There is a physical tactility to a book that you cannot get on a ‘device’, no matter how great the design, which has the potential to generate an emotional attachment.

Perhaps it is just me?

As a result of this I am on the Dymocks mailing list. Every month or so, I get an email outlining the deals on the best sellers, books of interest, and new releases.

Now, I do not mind the odd romance, or light ‘love and discovery’ adventure, I have probably read 2 or three in my time, but they are not my normal fare.

Nowhere near my normal fare.

Despite a couple of emails, and even a phone call to them indicating my absolute lack of interest in their hit list, and observing they have access to a significant amount of purchase data should they choose to use it, I still get this crap filling my inbox.

Meanwhile Amazon is opening book stores, bricks and mortar book stores.

Unthinkable a few years ago that having disrupted and almost destroyed book stores, they then venture into them.

Shades of the Washington Post turnaround under Jeff Bezos

They will be doing all the stuff in bricks and mortar stores that Dymocks, and all the other retailers now disappeared had the opportunity to do, but lacked the foresight and understanding of their customers to be able to do, despite having 15 years head start.

Book stores have a place, long live real books, and the stores that sell them, I guess they will be branded ‘Amazon’, and Jeff will keep laughing.

 

 

 

Is it schizophrenia or just something in the cactus?

Is it schizophrenia or just something in the cactus?

For years consumer markets have been relentlessly commoditised by retailers who hold the power over the distribution, and who not unreasonably, have sought ways to divert the proprietary margins available from manufacturers pockets into their own.
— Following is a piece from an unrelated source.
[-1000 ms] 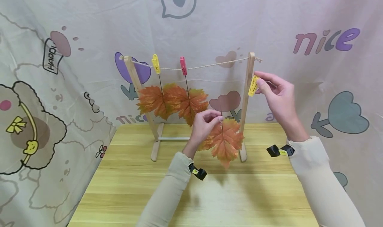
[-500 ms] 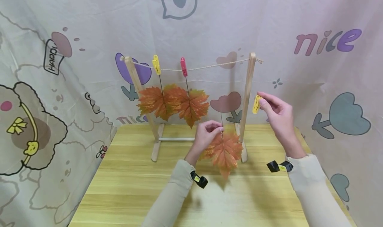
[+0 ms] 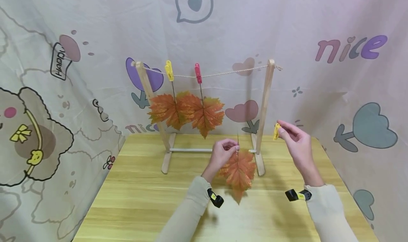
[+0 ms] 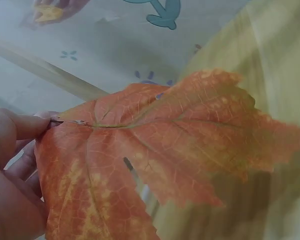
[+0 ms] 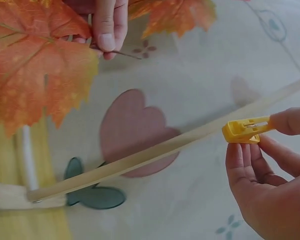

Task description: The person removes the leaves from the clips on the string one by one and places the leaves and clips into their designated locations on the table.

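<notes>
My left hand [image 3: 222,154] pinches the thin stem of an orange maple leaf [image 3: 239,171], which hangs blade down above the table, in front of the wooden stand. In the left wrist view the leaf [image 4: 155,130] spreads out from the fingertips. To the right of the stand, my right hand [image 3: 297,146] holds a yellow clothespin [image 3: 276,131] between thumb and fingers. The right wrist view shows this clothespin [image 5: 242,131] close up, with no leaf in it. Two more maple leaves hang from the rope [image 3: 229,72] by a yellow clothespin [image 3: 169,71] and a red clothespin [image 3: 198,73].
The rope runs between two wooden posts [image 3: 266,103] on flat feet, joined low down by a white rod [image 3: 191,150]. Pale printed cloth [image 3: 318,79] stands behind and at the left of the wooden table [image 3: 134,199].
Both hands have come down, the left with the maple leaf and the right with the yellow clothespin. The leaves on the rope stay put; the head view has shifted slightly.
</notes>
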The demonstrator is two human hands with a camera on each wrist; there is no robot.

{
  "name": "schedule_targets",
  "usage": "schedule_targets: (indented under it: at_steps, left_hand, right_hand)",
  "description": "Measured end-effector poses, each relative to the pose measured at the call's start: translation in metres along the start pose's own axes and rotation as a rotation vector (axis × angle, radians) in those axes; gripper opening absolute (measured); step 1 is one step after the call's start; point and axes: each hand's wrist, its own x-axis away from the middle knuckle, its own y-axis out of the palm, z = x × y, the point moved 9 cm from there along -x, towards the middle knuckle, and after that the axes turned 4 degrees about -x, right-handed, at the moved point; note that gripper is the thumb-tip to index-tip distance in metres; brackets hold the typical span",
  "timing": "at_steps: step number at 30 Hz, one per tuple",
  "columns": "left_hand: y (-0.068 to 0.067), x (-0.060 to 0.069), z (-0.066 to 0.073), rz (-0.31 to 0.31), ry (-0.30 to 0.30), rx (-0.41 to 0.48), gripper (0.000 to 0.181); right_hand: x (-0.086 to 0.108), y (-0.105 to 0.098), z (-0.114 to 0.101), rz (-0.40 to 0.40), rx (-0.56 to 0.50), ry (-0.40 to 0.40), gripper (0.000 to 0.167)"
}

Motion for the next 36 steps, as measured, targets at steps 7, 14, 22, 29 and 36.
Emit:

Short term thinking, but that seems to be the world we live in.

Largely retailers have won the game, and branded FMCG products are now becoming an increasing rarity, and mostly where they survive, it is on the back of trade deals and residual strength of brands built by smart and visionary marketing in yesteryear. In liquor there are still many brands, but unbeknownst to most consumers, many of them are just housebrands infused with the wine industry hyperbole that seems to be expected.

The impact on category innovation is yet to be really seen, but I suspect it will stumble further, as by my observation of the shelves, it has done over the past few years.
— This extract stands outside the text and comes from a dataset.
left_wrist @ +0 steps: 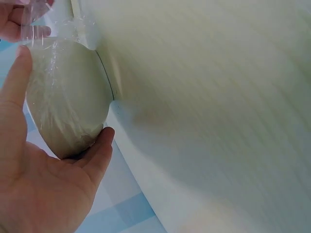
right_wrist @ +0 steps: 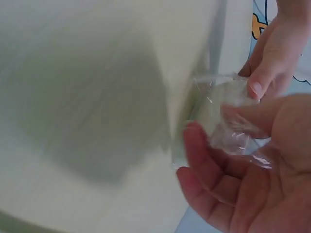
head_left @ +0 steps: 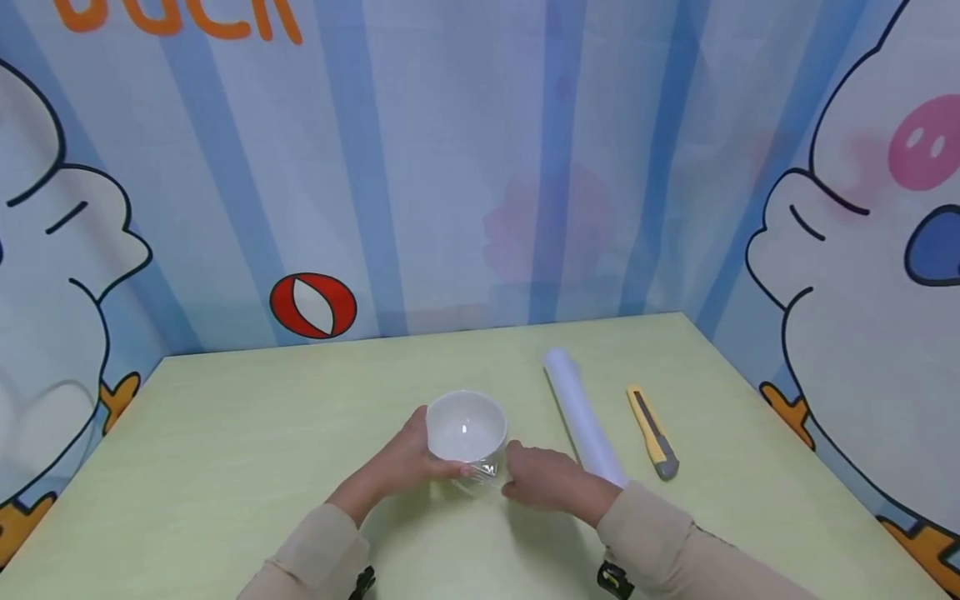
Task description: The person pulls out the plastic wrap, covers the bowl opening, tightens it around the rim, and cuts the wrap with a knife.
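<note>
A white bowl (head_left: 467, 421), tilted with its glossy inside showing in the head view, is held by my left hand (head_left: 408, 457) at its left side. Clear plastic wrap (head_left: 482, 473) clings to the bowl's outer wall and gathers in wrinkles. In the left wrist view the thumb lies near the rim and the fingers support the wrapped bowl (left_wrist: 73, 97) from the other side. On the right, my right hand (head_left: 547, 477) pinches a loose part of the wrap (right_wrist: 231, 141) between thumb and fingers. The exact pinch point is partly hidden.
A long, pale roll (head_left: 585, 417) lies right of the bowl, partly behind the right forearm. Farther right lies a yellow and grey utility knife (head_left: 652, 433). The pale green table (head_left: 262, 450) meets a printed blue curtain (head_left: 450, 167) at its back edge.
</note>
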`<act>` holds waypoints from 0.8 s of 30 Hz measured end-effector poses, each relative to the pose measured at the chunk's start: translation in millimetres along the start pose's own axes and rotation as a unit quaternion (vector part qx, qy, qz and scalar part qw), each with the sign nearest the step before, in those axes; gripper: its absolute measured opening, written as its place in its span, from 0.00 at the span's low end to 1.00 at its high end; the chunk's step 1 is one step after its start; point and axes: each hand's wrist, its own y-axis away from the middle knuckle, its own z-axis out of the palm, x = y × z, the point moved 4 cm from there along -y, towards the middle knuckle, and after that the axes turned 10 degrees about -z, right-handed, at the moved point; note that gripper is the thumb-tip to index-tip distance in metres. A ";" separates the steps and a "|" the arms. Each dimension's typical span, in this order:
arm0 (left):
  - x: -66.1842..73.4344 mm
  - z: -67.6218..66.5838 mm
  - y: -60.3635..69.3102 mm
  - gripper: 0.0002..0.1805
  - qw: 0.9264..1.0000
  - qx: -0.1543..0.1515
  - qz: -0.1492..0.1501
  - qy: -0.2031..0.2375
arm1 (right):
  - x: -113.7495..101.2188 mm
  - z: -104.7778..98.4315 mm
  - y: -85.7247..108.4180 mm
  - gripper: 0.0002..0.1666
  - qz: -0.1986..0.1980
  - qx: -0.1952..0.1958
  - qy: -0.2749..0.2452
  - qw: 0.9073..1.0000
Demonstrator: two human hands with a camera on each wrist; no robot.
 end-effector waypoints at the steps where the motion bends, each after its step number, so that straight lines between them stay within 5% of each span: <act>1: 0.6 -0.3 -0.5 0.53 1.000 0.000 -0.001 0.000 | -1.3 0.0 0.8 0.14 0.000 0.010 0.021 1.000; 4: 0.5 -0.7 -2.4 0.53 1.000 -0.001 -0.003 -0.003 | 0.0 1.1 3.0 0.10 0.001 0.021 0.015 1.000; 7: -1.0 -0.9 -3.3 0.53 1.000 -0.004 -0.003 -0.007 | 7.1 3.8 5.3 0.15 -0.010 0.011 -0.058 0.998; 14: 0.2 1.1 -3.8 0.52 1.000 -0.009 0.004 -0.020 | 31.4 4.2 -3.9 0.15 -0.073 -0.012 -0.219 0.973; 16: 2.8 1.3 -4.1 0.52 1.000 -0.014 0.012 -0.023 | 36.3 2.2 -10.3 0.12 -0.067 -0.012 -0.222 0.973; 21: 4.8 1.2 -3.4 0.51 0.999 -0.019 0.018 -0.031 | 44.0 -6.0 -24.4 0.11 -0.002 -0.016 -0.119 0.993; 24: 2.8 0.4 -3.3 0.51 0.999 -0.015 0.014 -0.035 | 46.8 -9.4 -32.1 0.11 0.001 -0.041 -0.108 0.993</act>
There however, is the schizophrenia.

Every now and again, a product emerges that runs against the trend.

Consumers are increasingly concerned with the integrity of the supply chains that deliver products to their mouths, so on the fringes there are some very expensive products, usually in alternative distribution that use long lists of adjectives to describe their products: organic, hand- made, all natural, crafted, you have seen them all. Occasionally they are genuinely ‘new’ products, but mostly they are better quality, low volume versions of the commodities available on supermarket shelves.Sometimes they work, and consumers pay a significant premium for  the story that supports the claims, but generally the promise given by the adjectives is taken on trust by consumers.
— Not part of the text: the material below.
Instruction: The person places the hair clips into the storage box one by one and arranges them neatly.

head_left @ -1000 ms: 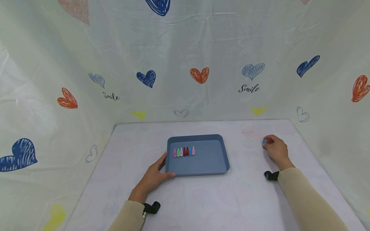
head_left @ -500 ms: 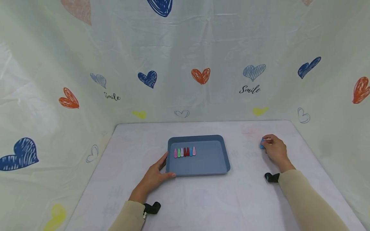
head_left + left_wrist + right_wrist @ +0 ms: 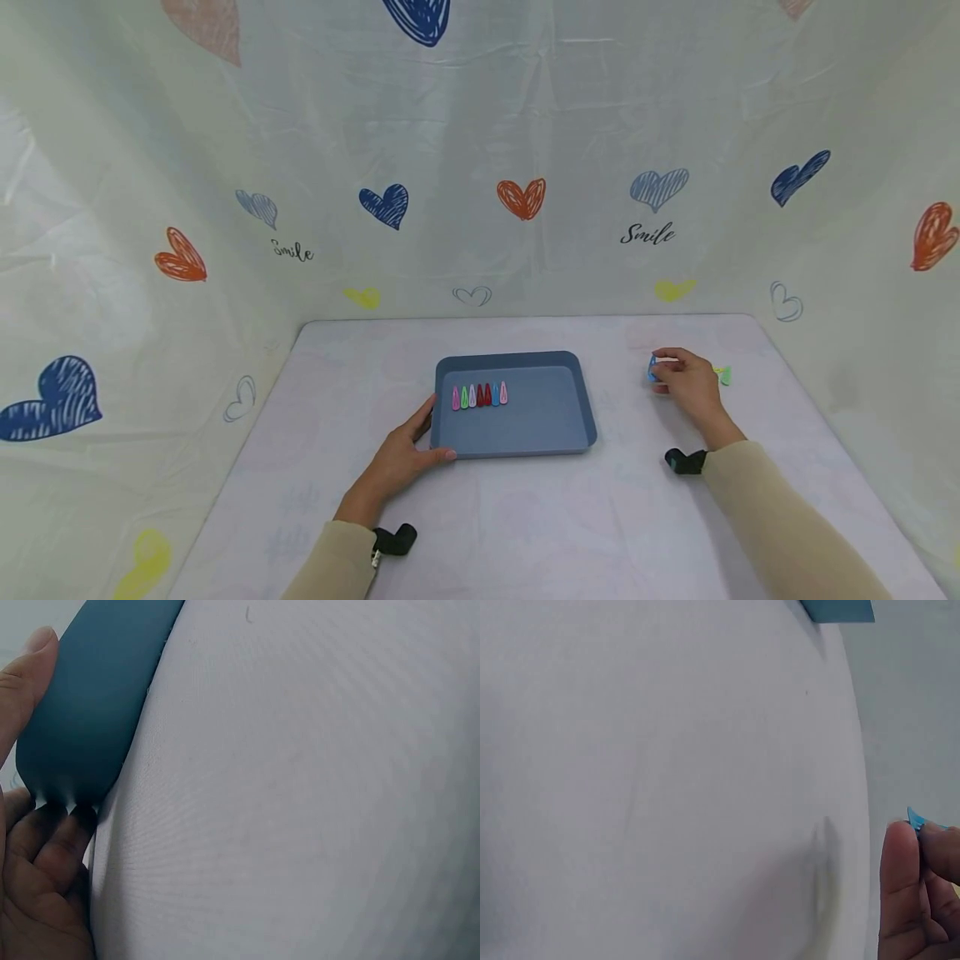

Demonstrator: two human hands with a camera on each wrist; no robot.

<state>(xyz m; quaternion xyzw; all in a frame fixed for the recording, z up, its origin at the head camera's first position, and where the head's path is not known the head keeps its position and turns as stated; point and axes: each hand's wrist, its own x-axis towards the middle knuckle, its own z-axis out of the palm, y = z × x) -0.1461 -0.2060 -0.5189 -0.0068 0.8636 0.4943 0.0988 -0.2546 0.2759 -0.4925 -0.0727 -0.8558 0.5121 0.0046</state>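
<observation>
A blue-grey tray (image 3: 540, 425) lies on the table. In the head view my left hand (image 3: 399, 454) grips its near left corner, thumb along the front edge and fingers at the left side. The left wrist view shows those fingertips against the tray's wall (image 3: 94, 712). Inside the tray, several snap hair clips (image 3: 480, 395) form a row: pink, green, pale, red, blue and light pink. To the right of the tray, my right hand (image 3: 690, 387) pinches a blue hair clip (image 3: 652, 367) between thumb and fingers, raised above the table; the right wrist view shows the clip's tip (image 3: 915, 819).
Yellow and green clip-like pieces (image 3: 723, 375) lie on the table just right of my right hand, partly hidden by it. The white table (image 3: 525, 525) ends at a hanging sheet (image 3: 585, 275) printed with hearts.
My right hand has moved left toward the tray with the blue hair clip, uncovering the yellow and green pieces. My left hand and the tray stay in place.
</observation>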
Technology will increasingly have a role in this as magic like Blockchain emerges that can both guarantee the integrity of products supply chain, and make it absolutely transparent. Suddenly the hyperbole can be subjected to rational scrutiny.

In 2013 George Clooney and a few of his mates wanted their own brand of tequila. Why not, they can afford whatever they want, (but why Tequila??) anyway, the brand they chose and subsequently built,  ‘Casamigos’ has just been bought by Diageo for $US1 billion, around 1.3 Billion Aussie. Not bad in four years!

I do not drink tequila, and the term ‘Super Premium Tequila’  seems to me to be an absolute oxymoron, although perhaps I am unduly influenced by one very bad night involving a bottle of the stuff and a lemon tree while at University.

For $1.3 billion I could be persuaded to give tequila a second chance. Is this growth and purchase of such a highly personalised brand another signpost that consumers are demanding a whole set of new experiences from the items they buy, or is it just something in the cactus?